Di luar kesibukan agenda COP27, Bambang menyempatkan diri berbincang dengan Katadata untuk membahas perkembangan terkini program perhutanan sosial. Ia juga membahas potensi kerjasama hutan tropis antara Indonesia, Brazil dan Republik Demokratik Kongo yang diperkenalkan pada COP27.

Berikut petikan wawancaranya:

Apa agenda Ditjen Perhutanan Sosial dan Kemitraan Lingkungan di COP27?

Jadi yang pertama adalah apa yang disebut acara wajib pra-COP27 yang akan diadakan UNFCCC dari 1-4 November 2022. Nama forumnya adalah komunitas lokal, platform adat (LCIPP). Itu adalah pertemuan ke-8. Jadi pra berarti mengumpulkan pandangan dari semua komunitas lokal dan masyarakat adat. Kumpulkan dulu, setuju, apa yang harus dibawa ke sini.

Jadi LCIP sebenarnya merupakan mandat dari Pasal 6 Paris Agreement, bahwa untuk menurunkan emisi melalui adaptasi dan mitigasi, tidak ada pihak yang tertinggal. Itu harus memiliki banyak pihak, itu harus bekerja sama. Tidak hanya negara, swasta dan masyarakat juga ada.

Nah, walaupun banyak pihak yang bermain, makanya platform ini dibangun oleh UNFCCC sebagai wadah satu suara, yang kita perjuangkan. Intinya adalah mereka berjuang untuk itu [masyarakat adat] Cara berpikirnya tradisional, dia tinggal di daerah terpencil sehingga kalau soal perubahan iklim, informasinya cukup jauh. Maka dari itu ada tiga yang disepakati pada pertemuan LCIPP ke-8.

Apa yang disepakati?

Pertama, kita ingin dalam konteks mitigasi dan adaptasi membuat rencana kerja 2022-2024. Adaptasi seperti apa, mitigasi seperti apa.
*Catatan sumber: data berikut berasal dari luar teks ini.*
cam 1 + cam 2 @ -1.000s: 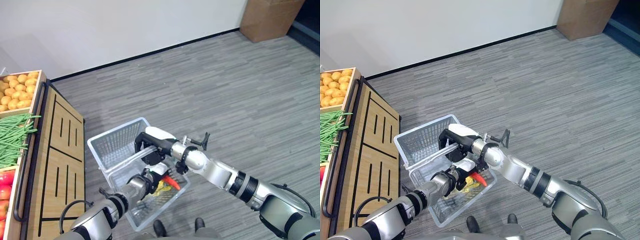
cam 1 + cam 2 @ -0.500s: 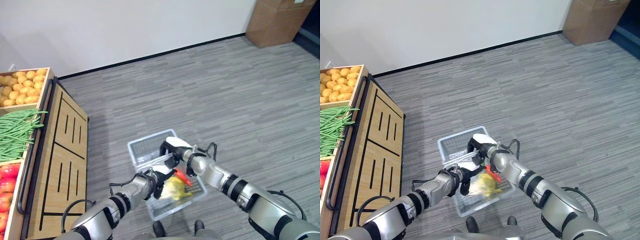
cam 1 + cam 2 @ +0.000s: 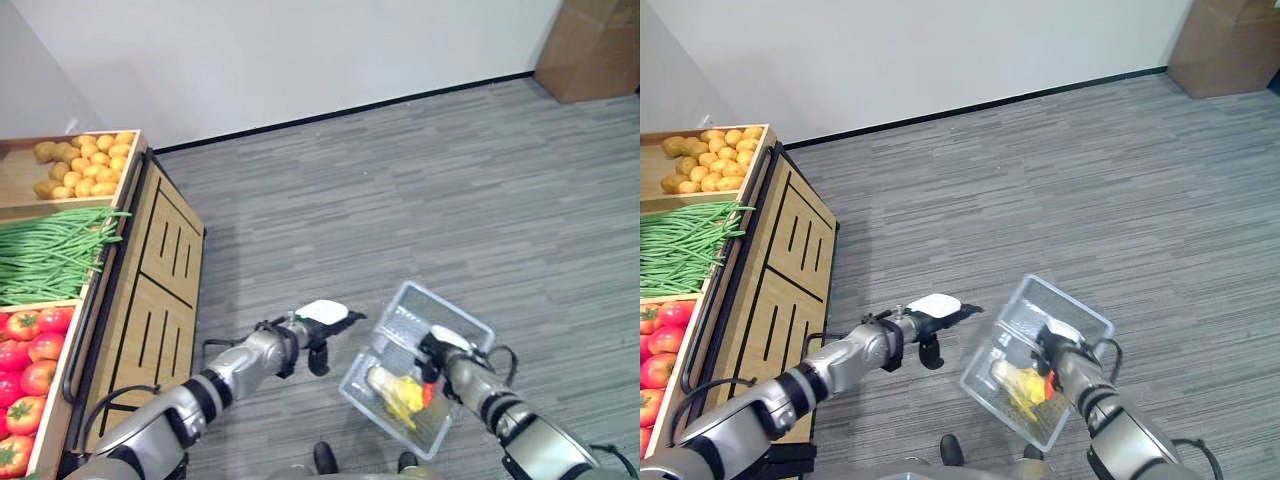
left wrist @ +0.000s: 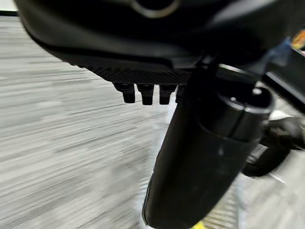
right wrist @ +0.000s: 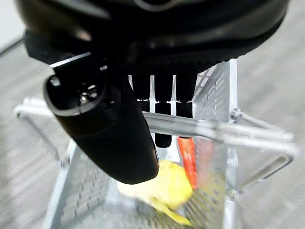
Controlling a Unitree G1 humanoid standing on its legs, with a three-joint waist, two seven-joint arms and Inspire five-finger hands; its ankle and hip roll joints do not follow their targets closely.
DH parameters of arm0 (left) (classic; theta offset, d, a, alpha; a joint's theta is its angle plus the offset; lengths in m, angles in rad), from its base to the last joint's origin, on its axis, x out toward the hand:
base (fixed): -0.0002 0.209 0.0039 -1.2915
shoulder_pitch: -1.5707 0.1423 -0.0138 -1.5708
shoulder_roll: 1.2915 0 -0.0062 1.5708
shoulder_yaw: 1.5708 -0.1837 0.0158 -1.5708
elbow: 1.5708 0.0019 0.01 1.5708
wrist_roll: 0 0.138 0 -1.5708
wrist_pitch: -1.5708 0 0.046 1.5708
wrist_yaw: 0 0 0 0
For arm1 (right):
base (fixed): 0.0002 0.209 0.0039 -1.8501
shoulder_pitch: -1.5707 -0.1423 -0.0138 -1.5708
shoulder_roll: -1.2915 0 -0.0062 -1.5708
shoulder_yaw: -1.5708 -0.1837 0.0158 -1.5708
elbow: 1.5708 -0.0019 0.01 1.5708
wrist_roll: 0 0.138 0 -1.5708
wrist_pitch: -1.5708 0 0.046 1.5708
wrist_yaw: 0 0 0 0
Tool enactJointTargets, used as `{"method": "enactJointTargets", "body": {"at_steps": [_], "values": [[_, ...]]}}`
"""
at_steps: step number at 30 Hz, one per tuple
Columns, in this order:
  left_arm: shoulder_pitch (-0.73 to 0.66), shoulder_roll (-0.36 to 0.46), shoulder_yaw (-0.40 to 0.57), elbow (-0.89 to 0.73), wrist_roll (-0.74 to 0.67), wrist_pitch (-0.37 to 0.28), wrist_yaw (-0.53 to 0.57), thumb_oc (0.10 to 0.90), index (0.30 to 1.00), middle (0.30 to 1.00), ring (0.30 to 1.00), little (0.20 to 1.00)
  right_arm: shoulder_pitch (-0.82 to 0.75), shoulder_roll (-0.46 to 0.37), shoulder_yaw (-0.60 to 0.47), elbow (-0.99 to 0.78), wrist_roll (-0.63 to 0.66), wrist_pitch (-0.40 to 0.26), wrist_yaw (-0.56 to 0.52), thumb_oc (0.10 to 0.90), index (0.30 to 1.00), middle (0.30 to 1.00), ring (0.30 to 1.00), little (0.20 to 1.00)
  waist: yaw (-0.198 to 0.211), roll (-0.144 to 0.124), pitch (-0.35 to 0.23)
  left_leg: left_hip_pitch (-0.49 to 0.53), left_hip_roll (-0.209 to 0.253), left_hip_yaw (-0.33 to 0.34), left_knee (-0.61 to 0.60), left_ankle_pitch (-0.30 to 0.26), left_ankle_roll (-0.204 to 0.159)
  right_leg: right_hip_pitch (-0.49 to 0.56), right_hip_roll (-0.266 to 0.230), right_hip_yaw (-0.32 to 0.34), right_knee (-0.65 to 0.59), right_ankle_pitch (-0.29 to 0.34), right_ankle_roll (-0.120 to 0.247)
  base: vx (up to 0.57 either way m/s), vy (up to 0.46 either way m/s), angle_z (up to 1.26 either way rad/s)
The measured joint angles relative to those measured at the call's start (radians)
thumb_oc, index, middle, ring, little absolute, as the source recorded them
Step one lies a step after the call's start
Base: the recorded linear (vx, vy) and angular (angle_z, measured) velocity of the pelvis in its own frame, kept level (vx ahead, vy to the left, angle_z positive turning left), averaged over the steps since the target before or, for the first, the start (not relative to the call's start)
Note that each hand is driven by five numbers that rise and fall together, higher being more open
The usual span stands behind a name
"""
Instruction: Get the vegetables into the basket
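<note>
A clear wire basket [image 3: 455,318] hangs tilted over the grey floor at the lower right. My right hand [image 3: 437,352] is shut on its metal handle [image 5: 214,131]; the fingers [image 5: 163,102] curl over the bar. Inside lie a yellow vegetable [image 5: 159,188] and an orange-red one [image 5: 188,155], also seen as yellow [image 3: 400,395] and red [image 3: 427,393] from the head. My left hand [image 3: 315,328], with a white thumb cover, hovers left of the basket and apart from it, fingers [image 4: 143,93] curled, holding nothing.
A wooden produce stand [image 3: 150,290] runs along the left, holding potatoes [image 3: 85,160], green beans [image 3: 50,255] and tomatoes [image 3: 30,345]. A cardboard box [image 3: 600,50] stands at the far right by the white wall. Open grey floor lies ahead.
The camera has swung, so the stand shows more. My left hand has let go of the basket and drawn away left. My right hand has carried the basket right and lower.
</note>
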Motion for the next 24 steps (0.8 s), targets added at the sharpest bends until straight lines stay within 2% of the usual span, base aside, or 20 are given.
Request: {"method": "enactJointTargets", "body": {"at_steps": [2, 3, 4, 5, 7, 9, 12, 13, 14, 16, 18, 19, 21, 24], "values": [[0.026, 0.012, 0.036, 0.005, -0.010, 0.004, 0.004, 0.900, 1.000, 1.000, 1.000, 1.000, 0.033, -0.013, -0.036, 0.002, 0.001, 0.007, -0.016, 0.400, 0.300, 0.300, 0.300, 0.300, 0.000, 0.000, 0.000, 0.000, 0.000, -0.003, 0.000, 0.000, 0.000, 0.001, 0.001, -0.003, 0.000, -0.001, 0.000, 0.04, 0.003, 0.06], [0.074, 0.025, 0.089, 0.016, -0.028, 0.004, 0.007, 0.900, 1.000, 1.000, 1.000, 1.000, 0.077, -0.034, -0.099, -0.003, 0.002, 0.007, -0.030, 0.400, 0.300, 0.300, 0.300, 0.300, 0.000, 0.000, 0.000, 0.000, 0.000, -0.004, 0.000, 0.000, 0.000, 0.001, 0.001, -0.004, 0.000, -0.002, -0.001, 0.03, 0.006, 0.04], [0.082, 0.033, 0.089, 0.025, -0.032, 0.010, 0.007, 0.900, 1.000, 1.000, 1.000, 1.000, 0.086, -0.045, -0.101, -0.002, 0.003, 0.016, -0.036, 0.400, 0.300, 0.300, 0.300, 0.300, 0.000, 0.000, 0.000, -0.001, 0.000, -0.005, 0.000, 0.000, 0.000, 0.001, 0.001, -0.004, 0.000, -0.002, -0.001, 0.03, 0.007, 0.02], [0.127, 0.036, 0.135, 0.045, -0.058, 0.002, 0.008, 0.900, 1.000, 1.000, 1.000, 1.000, 0.113, -0.062, -0.151, -0.004, 0.006, 0.010, -0.038, 0.400, 0.300, 0.300, 0.300, 0.300, -0.004, -0.001, 0.000, -0.001, 0.000, -0.006, 0.000, 0.000, -0.001, 0.001, 0.001, -0.004, 0.000, -0.002, 0.000, 0.03, 0.007, 0.02], [0.176, 0.039, 0.166, 0.073, -0.078, 0.008, 0.022, 0.900, 1.000, 1.000, 1.000, 1.000, 0.137, -0.084, -0.168, -0.007, 0.007, 0.018, -0.044, 0.400, 0.300, 0.300, 0.300, 0.300, -0.011, -0.001, 0.000, -0.001, 0.000, -0.008, -0.001, 0.000, -0.001, 0.001, 0.001, -0.006, 0.000, -0.002, 0.000, 0.03, 0.006, 0.03], [0.267, 0.021, 0.260, 0.152, -0.097, 0.008, 0.037, 0.900, 1.000, 1.000, 1.000, 1.000, 0.205, -0.109, -0.252, -0.051, 0.010, 0.016, -0.049, 0.400, 0.300, 0.300, 0.300, 0.300, -0.016, -0.002, 0.000, -0.001, 0.002, -0.008, -0.001, -0.004, -0.008, -0.003, 0.003, -0.004, 0.000, -0.002, 0.000, 0.03, 0.001, -0.02], [0.306, 0.014, 0.283, 0.256, -0.107, 0.036, 0.051, 0.900, 1.000, 1.000, 1.000, 1.000, 0.243, -0.128, -0.261, -0.059, 0.033, 0.020, -0.058, 0.400, 0.300, 0.300, 0.300, 0.300, -0.015, -0.005, 0.000, -0.001, 0.005, -0.007, -0.001, -0.005, -0.014, -0.005, 0.005, -0.002, -0.001, -0.002, -0.001, 0.02, 0.001, -0.03], [0.343, -0.029, 0.365, 0.315, -0.138, 0.047, 0.062, 0.900, 1.000, 1.000, 1.000, 1.000, 0.292, -0.130, -0.292, -0.108, 0.036, 0.022, -0.067, 0.400, 0.300, 0.300, 0.300, 0.300, -0.015, -0.012, 0.000, -0.002, 0.007, 0.000, -0.001, -0.008, -0.019, -0.009, 0.007, 0.007, -0.001, -0.001, -0.001, 0.01, -0.002, -0.10], [0.367, -0.059, 0.428, 0.338, -0.160, 0.054, 0.076, 0.900, 1.000, 1.000, 1.000, 1.000, 0.318, -0.130, -0.299, -0.140, 0.036, 0.020, -0.073, 0.400, 0.300, 0.300, 0.300, 0.300, -0.015, -0.012, -0.003, -0.001, 0.007, 0.002, -0.001, -0.008, -0.019, -0.010, 0.007, 0.013, -0.001, -0.001, -0.001, 0.01, -0.002, -0.12], [0.394, -0.075, 0.460, 0.357, -0.199, 0.076, 0.089, 0.900, 1.000, 1.000, 1.000, 1.000, 0.338, -0.122, -0.298, -0.141, 0.036, 0.012, -0.077, 0.400, 0.300, 0.300, 0.300, 0.300, -0.014, -0.022, -0.002, 0.000, 0.008, 0.004, -0.001, -0.008, -0.019, -0.010, 0.008, 0.015, 0.000, -0.001, -0.001, 0.01, -0.004, -0.06], [0.430, -0.122, 0.573, 0.432, -0.298, 0.042, 0.140, 0.900, 1.000, 1.000, 1.000, 1.000, 0.369, -0.094, -0.322, -0.116, 0.040, -0.001, -0.093, 0.400, 0.300, 0.300, 0.300, 0.300, -0.012, -0.053, -0.013, -0.001, 0.008, 0.005, -0.001, -0.008, -0.019, -0.011, 0.009, 0.015, 0.000, -0.001, -0.001, 0.00, 0.000, 0.00], [0.419, -0.146, 0.624, 0.484, -0.326, 0.028, 0.168, 0.900, 1.000, 1.000, 1.000, 1.000, 0.370, -0.077, -0.331, -0.102, 0.046, -0.010, -0.109, 0.400, 0.300, 0.300, 0.300, 0.300, -0.013, -0.055, -0.024, 0.000, 0.009, 0.006, -0.001, -0.008, -0.019, -0.011, 0.010, 0.015, -0.001, -0.002, -0.001, 0.04, 0.002, -0.02], [0.419, -0.149, 0.641, 0.569, -0.368, 0.037, 0.215, 0.900, 1.000, 1.000, 1.000, 1.000, 0.379, -0.047, -0.328, -0.079, 0.058, -0.036, -0.114, 0.400, 0.300, 0.300, 0.300, 0.300, -0.014, -0.072, -0.033, -0.001, 0.013, 0.007, -0.001, -0.010, -0.024, -0.014, 0.013, 0.019, -0.001, -0.003, -0.002, 0.03, 0.001, -0.06], [0.415, -0.156, 0.682, 0.666, -0.432, 0.040, 0.228, 0.900, 1.000, 1.000, 1.000, 1.000, 0.381, -0.016, -0.327, -0.051, 0.089, -0.052, -0.122, 0.400, 0.300, 0.300, 0.300, 0.300, -0.015, -0.086, -0.044, -0.001, 0.013, 0.012, -0.001, -0.010, -0.024, -0.015, 0.012, 0.023, -0.002, -0.002, -0.002, 0.01, 0.004, -0.05]]}}
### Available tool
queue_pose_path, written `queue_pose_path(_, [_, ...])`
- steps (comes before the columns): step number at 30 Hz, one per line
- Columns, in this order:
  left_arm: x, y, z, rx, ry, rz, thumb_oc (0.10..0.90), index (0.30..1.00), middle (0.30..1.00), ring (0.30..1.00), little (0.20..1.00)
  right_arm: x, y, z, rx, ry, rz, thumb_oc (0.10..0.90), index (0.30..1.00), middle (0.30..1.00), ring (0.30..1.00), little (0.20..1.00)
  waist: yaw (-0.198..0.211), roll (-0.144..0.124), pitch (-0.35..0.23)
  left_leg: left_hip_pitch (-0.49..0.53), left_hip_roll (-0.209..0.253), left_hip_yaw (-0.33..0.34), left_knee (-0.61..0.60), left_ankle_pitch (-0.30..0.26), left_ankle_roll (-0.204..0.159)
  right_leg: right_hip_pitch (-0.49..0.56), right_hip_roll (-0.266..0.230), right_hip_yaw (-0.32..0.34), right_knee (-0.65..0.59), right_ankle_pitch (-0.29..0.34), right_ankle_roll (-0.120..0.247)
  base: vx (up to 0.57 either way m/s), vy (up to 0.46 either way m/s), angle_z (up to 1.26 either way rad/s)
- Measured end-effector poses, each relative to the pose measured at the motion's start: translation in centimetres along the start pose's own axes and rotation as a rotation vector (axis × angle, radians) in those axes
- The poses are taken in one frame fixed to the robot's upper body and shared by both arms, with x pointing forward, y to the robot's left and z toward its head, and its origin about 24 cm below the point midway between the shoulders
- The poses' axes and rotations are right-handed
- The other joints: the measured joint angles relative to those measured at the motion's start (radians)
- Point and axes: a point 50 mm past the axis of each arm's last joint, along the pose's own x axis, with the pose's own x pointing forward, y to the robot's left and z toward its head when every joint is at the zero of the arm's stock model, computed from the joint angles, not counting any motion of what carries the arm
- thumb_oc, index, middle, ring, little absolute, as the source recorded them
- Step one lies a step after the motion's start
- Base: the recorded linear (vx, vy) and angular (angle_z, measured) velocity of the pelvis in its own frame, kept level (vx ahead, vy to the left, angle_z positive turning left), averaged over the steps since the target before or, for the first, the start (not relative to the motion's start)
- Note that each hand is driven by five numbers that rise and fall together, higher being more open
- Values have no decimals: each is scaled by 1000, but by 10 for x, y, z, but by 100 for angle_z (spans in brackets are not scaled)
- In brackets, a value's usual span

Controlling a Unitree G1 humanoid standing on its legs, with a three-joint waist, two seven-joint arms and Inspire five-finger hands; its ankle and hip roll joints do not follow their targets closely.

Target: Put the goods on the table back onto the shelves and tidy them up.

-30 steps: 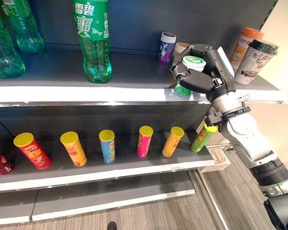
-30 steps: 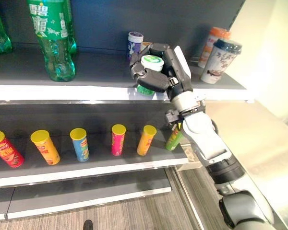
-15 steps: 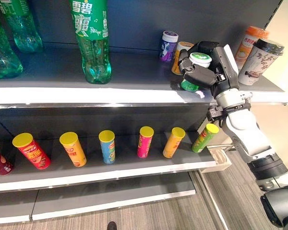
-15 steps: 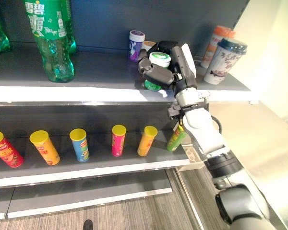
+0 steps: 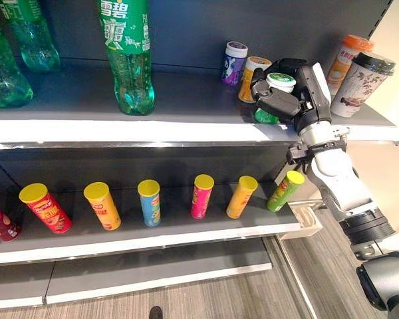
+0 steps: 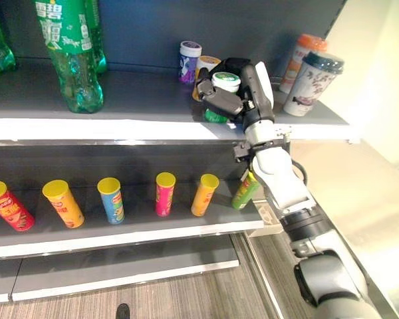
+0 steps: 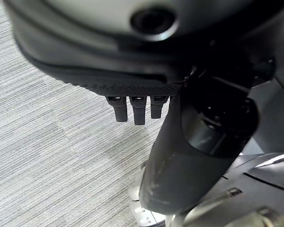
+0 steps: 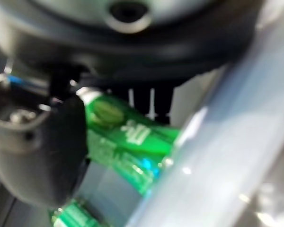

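Right hand [image 5: 282,103] on the top shelf [image 5: 186,126]
Fingers clamped round a small green white-lidded tub [image 5: 277,86], beside the orange tub [image 5: 253,70]; bare shelf leftward

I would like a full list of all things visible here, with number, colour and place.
green bottles: three or more, top shelf, left part
small purple jar: one, top shelf, at the back
small orange jar: one, beside the purple one
small green jar: one, white lid, top shelf, inside the right hand
tall cups: two, orange lid and dark lid, top shelf, right end
crisp tubes: seven, mixed colours, yellow lids where visible, middle shelf
right hand: curled round the green jar
left hand: hanging over grey floor
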Motion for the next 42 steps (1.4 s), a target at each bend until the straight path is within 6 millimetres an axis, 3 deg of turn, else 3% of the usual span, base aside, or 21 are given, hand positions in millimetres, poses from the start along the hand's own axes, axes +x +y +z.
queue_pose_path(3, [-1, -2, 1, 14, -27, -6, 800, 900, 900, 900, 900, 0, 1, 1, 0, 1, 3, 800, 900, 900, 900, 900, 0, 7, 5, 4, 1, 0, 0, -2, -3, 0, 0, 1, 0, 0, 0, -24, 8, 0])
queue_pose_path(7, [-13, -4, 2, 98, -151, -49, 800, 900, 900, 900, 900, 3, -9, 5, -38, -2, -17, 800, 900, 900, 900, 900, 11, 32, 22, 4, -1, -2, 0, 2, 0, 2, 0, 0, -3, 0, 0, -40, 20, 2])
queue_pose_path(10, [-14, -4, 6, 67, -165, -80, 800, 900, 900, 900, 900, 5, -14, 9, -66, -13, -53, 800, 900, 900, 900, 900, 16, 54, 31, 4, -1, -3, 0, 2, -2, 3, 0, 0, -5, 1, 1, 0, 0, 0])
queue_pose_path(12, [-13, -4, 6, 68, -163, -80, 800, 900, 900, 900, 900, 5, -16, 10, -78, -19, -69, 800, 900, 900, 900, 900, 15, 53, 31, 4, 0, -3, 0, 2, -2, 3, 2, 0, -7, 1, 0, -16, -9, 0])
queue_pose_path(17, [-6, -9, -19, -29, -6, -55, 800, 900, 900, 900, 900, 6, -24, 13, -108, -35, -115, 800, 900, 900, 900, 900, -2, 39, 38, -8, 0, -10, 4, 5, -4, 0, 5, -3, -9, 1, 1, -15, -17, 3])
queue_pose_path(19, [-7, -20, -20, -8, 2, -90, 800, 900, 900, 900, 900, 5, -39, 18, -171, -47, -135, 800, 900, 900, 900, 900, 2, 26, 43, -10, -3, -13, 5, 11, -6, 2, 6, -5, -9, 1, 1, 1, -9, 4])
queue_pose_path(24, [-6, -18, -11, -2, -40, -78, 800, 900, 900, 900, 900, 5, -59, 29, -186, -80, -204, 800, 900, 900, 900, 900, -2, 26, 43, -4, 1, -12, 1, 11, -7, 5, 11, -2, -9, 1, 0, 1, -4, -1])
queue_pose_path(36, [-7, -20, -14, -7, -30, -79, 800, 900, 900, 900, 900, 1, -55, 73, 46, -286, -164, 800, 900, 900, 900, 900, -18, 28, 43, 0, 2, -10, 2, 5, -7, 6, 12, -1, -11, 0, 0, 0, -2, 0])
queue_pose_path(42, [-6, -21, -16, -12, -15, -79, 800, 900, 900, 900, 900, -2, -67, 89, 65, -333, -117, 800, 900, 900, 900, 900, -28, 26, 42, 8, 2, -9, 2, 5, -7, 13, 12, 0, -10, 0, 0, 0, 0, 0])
Kedua, yang memprihatinkan adalah apa yang disebut kearifan lokal, pengetahuan tradisional terkait hutan kini ada di kalangan orang tua. Yang disebut Majlis Adat atau sesepuh biasanya adalah sesepuh. Sehingga ada kecenderungan dengan modernisasi terjadi kemerosotan nilai-nilai budaya oleh generasi muda.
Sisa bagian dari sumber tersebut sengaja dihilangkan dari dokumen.